Alors que les préparatifs de passation de pouvoirs au sein du renseignement américain semblaient hésiter entre deux candidats, l'administration Trump a tranché : Bill Pulte, actuel haut responsable du logement, assumera la direction par intérim de l'Office of the Director of National Intelligence (ODNI) à compter de ce vendredi. La directrice sortante, Tulsi Gabbard, doit quitter ses fonctions à cette même date.
Cette officialisation met un terme à une période d'incertitude marquée par des annonces contradictoires. Début juin, le président Trump avait désigné Bill Pulte pour occuper ce poste par intérim. Mais face aux critiques grandissantes au sein du Sénat – y compris de la part de républicains – qui soulignaient son absence d'expérience en matière de sécurité nationale et son implication perçue dans un agenda de « rétorsion », la Maison-Blanche avait semblé se tourner vers Jay Clayton, procureur fédéral pour le district sud de New York.
Visites concurrentes à Liberty Crossing
Ces dernières semaines, les deux hommes ont tour à tour été accueillis au sein des locaux de l'ODNI, situés sur le campus de Liberty Crossing en Virginie. Bill Pulte s'y était rendu plus tôt en juin pour une visite de familiarisation, rencontrant des responsables et se préparant à prendre les rênes de l'agence. Puis, cette semaine, Jay Clayton a effectué sa propre tournée, s'entretenant avec le personnel de ses priorités et recevant une séance d'information sur le renseignement.
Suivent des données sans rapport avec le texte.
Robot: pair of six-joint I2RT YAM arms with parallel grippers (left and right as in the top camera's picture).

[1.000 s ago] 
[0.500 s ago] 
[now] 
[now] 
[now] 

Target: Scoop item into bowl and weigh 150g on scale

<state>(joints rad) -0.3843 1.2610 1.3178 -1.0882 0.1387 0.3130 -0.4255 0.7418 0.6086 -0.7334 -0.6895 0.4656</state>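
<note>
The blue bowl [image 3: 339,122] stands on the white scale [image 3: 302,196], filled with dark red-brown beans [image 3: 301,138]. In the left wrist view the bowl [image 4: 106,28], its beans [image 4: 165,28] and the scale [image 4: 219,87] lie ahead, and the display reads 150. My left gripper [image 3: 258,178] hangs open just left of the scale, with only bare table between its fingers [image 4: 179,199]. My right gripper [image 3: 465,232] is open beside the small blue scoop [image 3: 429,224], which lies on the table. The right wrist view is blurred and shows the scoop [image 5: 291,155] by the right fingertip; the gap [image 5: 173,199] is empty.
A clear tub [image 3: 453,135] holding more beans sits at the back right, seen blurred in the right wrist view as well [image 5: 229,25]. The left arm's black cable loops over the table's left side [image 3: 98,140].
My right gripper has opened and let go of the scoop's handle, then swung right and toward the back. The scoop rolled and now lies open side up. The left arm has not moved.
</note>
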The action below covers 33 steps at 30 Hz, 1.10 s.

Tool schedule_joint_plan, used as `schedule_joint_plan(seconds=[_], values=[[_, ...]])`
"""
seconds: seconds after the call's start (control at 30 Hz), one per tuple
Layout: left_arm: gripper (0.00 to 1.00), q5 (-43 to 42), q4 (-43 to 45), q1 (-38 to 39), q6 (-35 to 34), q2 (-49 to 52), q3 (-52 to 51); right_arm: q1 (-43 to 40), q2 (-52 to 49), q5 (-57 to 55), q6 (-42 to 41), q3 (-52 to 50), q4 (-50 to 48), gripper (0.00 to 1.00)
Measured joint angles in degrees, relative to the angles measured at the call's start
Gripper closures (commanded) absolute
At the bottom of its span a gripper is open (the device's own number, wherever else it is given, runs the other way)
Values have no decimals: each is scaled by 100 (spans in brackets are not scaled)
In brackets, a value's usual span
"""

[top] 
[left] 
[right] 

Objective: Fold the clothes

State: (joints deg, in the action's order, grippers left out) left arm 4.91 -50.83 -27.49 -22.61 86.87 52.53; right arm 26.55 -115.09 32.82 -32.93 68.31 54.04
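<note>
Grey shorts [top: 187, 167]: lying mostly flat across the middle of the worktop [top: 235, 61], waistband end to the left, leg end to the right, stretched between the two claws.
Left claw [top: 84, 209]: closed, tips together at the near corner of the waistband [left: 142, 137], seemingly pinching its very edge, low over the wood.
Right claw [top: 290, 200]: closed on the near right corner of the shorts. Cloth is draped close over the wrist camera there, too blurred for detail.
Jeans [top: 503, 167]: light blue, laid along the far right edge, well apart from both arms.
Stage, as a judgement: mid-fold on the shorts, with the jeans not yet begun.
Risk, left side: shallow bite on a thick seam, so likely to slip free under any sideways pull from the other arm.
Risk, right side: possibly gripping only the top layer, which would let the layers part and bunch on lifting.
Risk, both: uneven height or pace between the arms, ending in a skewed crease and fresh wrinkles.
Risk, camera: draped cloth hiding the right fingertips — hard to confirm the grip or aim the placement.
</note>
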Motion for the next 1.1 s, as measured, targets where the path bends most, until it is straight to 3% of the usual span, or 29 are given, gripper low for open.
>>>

Ces allers-retours ont provoqué une certaine perplexité parmi les agents du renseignement, contraints de s'adapter à une succession rapide de figures dirigeantes potentielles. Certains estimaient même que Bill Pulte ne remettrait plus jamais les pieds dans les locaux de l'agence.
Un revirement conditionné par une loi électorale
Le retour en grâce de Bill Pulte s'explique par une intervention directe de Donald Trump. Ce dernier a annoncé qu'il retardait la nomination de Jay Clayton au Sénat, conditionnant son avancement à l'adoption préalable par le Congrès d'une loi controversée sur l'identification des électeurs. Cette loi, jugée impopulaire, se heurte à une forte opposition sur la colline du Capitole.
En conséquence, Jay Clayton, qui devait comparaître mercredi devant la commission du renseignement du Sénat, voit son processus de confirmation gelé. Le président a ainsi choisi de maintenir Bill Pulte à la tête par intérim tant que cette exigence législative n'est pas satisfaite.
Une opposition bipartisan persistante
Bill Pulte ne fait pas l'unanimité. Aucun camp politique ne semble le considérer comme qualifié pour diriger une communauté du renseignement confrontée à des défis sécuritaires majeurs. Républicains et démocrates lui reprochent unanimement son absence totale d'expérience en sécurité nationale. Ses détracteurs pointent également du doigt son bilan depuis son entrée dans la seconde administration Trump, marqué selon eux par une focalisation sur des objectifs de rétorsion politique plutôt que sur les missions traditionnelles du renseignement.
La situation illustre les tensions entre l'exécutif et le législatif sur la direction des services secrets américains, et la manière dont des considérations politiques intérieures peuvent influencer des nominations normalement traitées avec un large consensus bipartisan.